MySQL 8: Load Fine Tuning With Resource Groups

MySQL Resource Groups, introduced in MySQL 8, provide the ability to manipulate the assignment of running threads to specific resources, thereby allowing the DBA to manage application priorities. Essentially, you can assign a thread to a specific virtual CPU. In this post, I’m going to take a look at how these might work in practice.

Let us start with a disclaimer .

What I am going to discuss here is NOT common practice. This is advanced load optimization, and you should approach/implement it ONLY if you are 100% sure of what you are doing, and, more importantly, if you know what you are doing, and why you are doing it.

Overview

MySQL 8 introduced a feature that is explained only in a single documentation page. This feature can help a lot if used correctly, and hopefully they will not deprecate or remove it after five minutes. It is well hidden in the Optimization: Optimizing the MySQL Server chapter.

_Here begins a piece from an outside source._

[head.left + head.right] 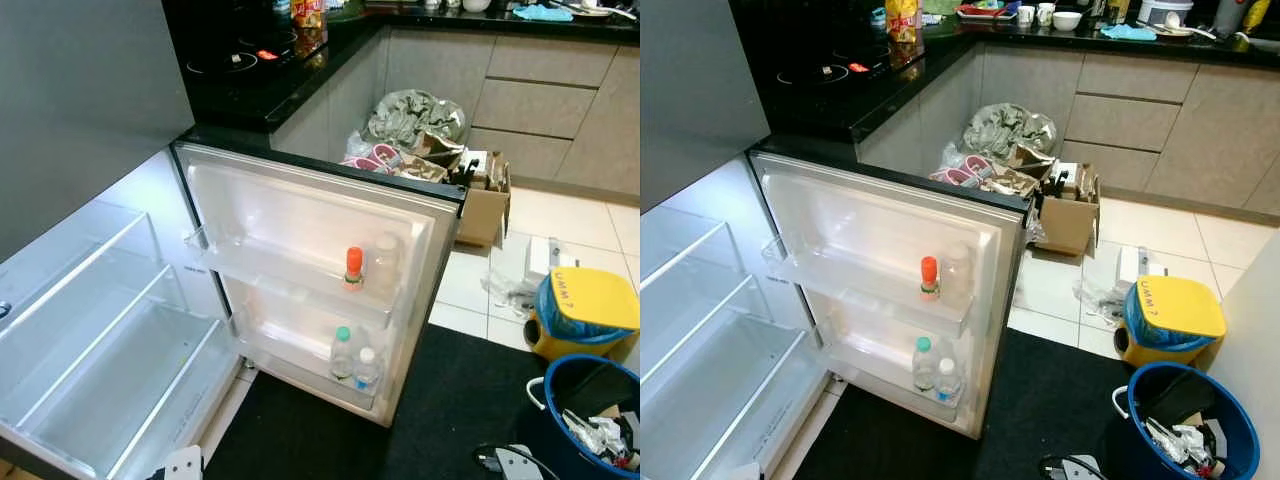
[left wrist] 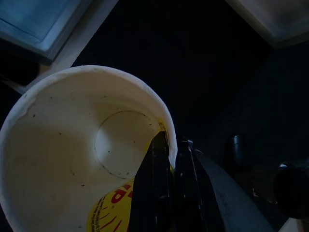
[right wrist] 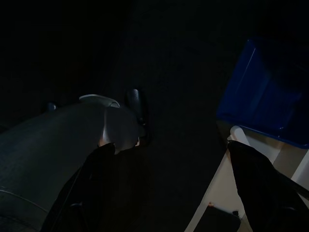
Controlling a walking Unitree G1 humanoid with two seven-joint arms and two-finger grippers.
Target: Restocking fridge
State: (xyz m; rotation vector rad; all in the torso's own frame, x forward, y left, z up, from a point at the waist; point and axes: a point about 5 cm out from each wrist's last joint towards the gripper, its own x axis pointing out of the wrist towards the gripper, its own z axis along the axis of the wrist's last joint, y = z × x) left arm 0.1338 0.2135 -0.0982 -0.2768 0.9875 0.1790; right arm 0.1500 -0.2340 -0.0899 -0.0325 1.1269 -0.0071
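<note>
The fridge [image 1: 90, 340] stands open, its glass shelves bare and lit. On the upper shelf of its door [image 1: 300, 260] stand an orange-capped bottle [image 1: 353, 268] and a clear bottle [image 1: 384, 262]. Two small water bottles [image 1: 342, 352] share the lower door shelf. In the left wrist view my left gripper [image 2: 174, 154] is shut on the rim of a white paper cup [image 2: 72, 159] with yellow and red print, held over the dark mat. In the dim right wrist view my right gripper [image 3: 178, 183] hangs open and holds nothing, next to a blue bucket [image 3: 260, 96].
A blue bucket [image 1: 585, 385] of rubbish and a yellow-lidded bin [image 1: 590, 300] stand at the right. Behind the door are a cardboard box [image 1: 485, 210] and stuffed bags [image 1: 415, 120]. A black mat [image 1: 450, 400] covers the floor in front. A black counter [image 1: 270, 80] runs behind.
</note>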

I am talking about resource groups . Resource groups permit assigning threads running within MySQL to particular groups so that threads execute according to the resources available to this group. Group attributes enable control over resources to enable or restrict resource consumption by threads in the group. DBAs can modify these attributes as appropriate for different workloads.

Currently, CPU affinity (i.e., assigning to a specific CPU) is a manageable resource, represented by the concept of “virtual CPU” as a term that includes CPU cores, hyperthreads, hardware threads, and so forth. MySQL determines, at startup, how many virtual CPUs are available. Database administrators with appropriate privileges can associate virtual CPUs with resource groups and assign threads to these groups.

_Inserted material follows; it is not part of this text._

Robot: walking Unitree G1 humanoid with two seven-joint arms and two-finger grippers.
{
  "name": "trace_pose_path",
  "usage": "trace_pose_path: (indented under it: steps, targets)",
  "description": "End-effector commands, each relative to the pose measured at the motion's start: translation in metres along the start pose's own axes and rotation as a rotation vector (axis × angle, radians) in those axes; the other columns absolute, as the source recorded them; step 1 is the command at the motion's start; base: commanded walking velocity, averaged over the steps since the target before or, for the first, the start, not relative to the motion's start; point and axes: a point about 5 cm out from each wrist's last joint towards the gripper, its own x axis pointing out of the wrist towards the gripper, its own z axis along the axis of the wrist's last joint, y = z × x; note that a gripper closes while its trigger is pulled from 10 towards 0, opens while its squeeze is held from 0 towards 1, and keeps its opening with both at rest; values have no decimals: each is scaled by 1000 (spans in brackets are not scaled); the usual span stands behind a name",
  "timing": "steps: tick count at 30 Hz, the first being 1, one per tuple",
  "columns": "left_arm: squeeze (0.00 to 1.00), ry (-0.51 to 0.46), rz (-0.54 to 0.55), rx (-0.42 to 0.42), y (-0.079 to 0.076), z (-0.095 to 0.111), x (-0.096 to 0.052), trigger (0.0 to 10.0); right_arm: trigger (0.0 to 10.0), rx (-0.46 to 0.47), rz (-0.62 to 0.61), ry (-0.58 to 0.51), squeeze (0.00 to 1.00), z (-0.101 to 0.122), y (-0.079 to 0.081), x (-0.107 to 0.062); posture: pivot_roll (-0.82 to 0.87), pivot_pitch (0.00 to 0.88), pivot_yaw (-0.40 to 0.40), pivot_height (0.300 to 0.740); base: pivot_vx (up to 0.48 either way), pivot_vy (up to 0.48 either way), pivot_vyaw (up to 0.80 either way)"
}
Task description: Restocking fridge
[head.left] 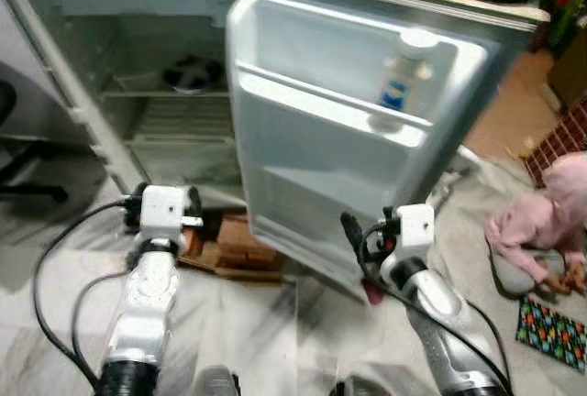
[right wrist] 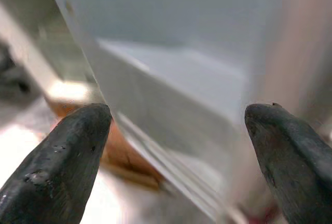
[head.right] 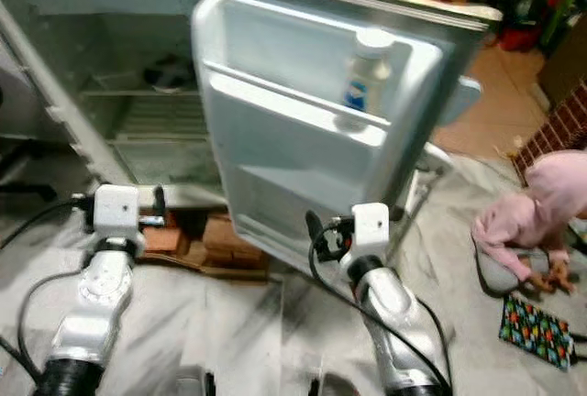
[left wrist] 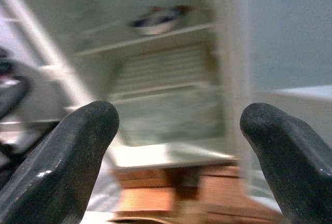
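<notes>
The fridge stands wide open ahead, nearly bare, with one dark dish on its upper wire shelf. Its door swings out toward the robot's right, carrying a single white bottle upright in the upper door rack. A person in pink crouches on the sheeted floor off to the right. Bricks prop the fridge's base. The left tool is spread and empty, facing the cabinet shelves straight ahead. The right tool, also spread with nothing between its fingers, sits just beside the door's lower edge, so I'd judge it the nearer arm for the door racks.
</notes>
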Motion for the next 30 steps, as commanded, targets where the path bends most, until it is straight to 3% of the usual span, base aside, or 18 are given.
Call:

In short, you can define that, this specific thread (ergo connection unless connection pooling OR ProxySQL with multiplexing), will use that usage CPU and will have the given priority.

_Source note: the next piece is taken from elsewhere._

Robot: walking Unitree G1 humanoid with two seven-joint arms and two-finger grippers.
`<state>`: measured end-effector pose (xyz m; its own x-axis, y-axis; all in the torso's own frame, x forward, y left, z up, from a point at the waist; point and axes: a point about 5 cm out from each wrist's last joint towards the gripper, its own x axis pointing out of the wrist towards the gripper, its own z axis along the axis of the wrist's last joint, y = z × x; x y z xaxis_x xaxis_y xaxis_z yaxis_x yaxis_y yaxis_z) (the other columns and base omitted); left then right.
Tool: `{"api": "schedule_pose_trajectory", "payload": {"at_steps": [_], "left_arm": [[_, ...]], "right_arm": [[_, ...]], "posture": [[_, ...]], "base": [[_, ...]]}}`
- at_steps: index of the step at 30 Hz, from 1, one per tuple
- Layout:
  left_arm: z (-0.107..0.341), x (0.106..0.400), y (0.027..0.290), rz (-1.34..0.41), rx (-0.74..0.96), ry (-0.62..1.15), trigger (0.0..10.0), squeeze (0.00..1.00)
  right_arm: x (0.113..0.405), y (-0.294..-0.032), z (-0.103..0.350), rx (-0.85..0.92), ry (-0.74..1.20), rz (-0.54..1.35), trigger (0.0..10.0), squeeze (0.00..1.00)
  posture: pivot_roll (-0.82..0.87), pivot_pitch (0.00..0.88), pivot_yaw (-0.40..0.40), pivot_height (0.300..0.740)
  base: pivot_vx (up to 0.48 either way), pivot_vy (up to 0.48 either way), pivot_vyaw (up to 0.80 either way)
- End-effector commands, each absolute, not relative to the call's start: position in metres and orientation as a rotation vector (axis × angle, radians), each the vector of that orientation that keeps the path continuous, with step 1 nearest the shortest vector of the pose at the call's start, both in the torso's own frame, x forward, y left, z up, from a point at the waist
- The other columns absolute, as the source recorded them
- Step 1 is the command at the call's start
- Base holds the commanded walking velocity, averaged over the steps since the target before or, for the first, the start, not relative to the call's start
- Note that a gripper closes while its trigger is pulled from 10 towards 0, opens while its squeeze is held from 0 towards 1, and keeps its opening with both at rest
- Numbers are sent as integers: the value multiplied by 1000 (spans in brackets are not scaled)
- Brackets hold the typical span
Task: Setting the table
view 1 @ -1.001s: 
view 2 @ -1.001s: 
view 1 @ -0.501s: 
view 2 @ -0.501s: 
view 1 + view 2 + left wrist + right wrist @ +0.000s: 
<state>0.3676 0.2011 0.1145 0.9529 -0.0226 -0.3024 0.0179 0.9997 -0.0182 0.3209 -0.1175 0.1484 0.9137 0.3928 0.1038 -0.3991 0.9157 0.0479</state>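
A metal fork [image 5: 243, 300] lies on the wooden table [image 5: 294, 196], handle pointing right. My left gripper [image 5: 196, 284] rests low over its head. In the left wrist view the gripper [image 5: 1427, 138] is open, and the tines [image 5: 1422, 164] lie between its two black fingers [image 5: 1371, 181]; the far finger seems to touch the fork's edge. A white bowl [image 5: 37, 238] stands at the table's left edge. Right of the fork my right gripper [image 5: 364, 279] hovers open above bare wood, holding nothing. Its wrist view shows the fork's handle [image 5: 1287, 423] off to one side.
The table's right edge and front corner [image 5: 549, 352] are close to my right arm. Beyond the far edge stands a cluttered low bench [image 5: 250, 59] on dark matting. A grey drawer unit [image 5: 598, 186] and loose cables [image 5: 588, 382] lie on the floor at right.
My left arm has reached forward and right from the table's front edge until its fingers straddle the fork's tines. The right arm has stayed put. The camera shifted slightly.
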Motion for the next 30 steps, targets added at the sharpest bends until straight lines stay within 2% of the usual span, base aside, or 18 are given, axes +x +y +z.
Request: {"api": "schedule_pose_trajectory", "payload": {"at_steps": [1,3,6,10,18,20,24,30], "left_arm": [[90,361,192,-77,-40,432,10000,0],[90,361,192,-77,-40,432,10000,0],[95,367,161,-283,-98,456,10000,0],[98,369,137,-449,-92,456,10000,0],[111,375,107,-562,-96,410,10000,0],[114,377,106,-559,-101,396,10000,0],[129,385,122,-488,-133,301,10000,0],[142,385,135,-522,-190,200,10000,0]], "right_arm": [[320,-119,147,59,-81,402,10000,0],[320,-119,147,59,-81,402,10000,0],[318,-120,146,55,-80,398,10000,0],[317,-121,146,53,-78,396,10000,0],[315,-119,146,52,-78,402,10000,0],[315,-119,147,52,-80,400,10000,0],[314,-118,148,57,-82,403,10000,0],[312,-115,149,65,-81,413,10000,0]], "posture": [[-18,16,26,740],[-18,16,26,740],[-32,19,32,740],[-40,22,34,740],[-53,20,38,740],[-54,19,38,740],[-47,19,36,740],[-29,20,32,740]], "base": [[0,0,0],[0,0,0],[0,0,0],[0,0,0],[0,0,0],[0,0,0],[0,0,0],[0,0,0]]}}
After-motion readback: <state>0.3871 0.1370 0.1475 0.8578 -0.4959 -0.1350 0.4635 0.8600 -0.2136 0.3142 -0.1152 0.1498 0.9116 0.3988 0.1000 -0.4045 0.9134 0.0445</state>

Setting this by thread can be:

Dangerous
Not useful

Dangerous, because if you set this to a thread when using connection pooling OR ProxySQL and multiplexing, you may end up assigning a limitation to queries that instead, you wanted to run efficiently.

Not usefulbecause unless you spend the time looking at the processlist (full), and/or have a script running all the time that catches what you need, 99% of the time you will not be able to assign the group efficiently.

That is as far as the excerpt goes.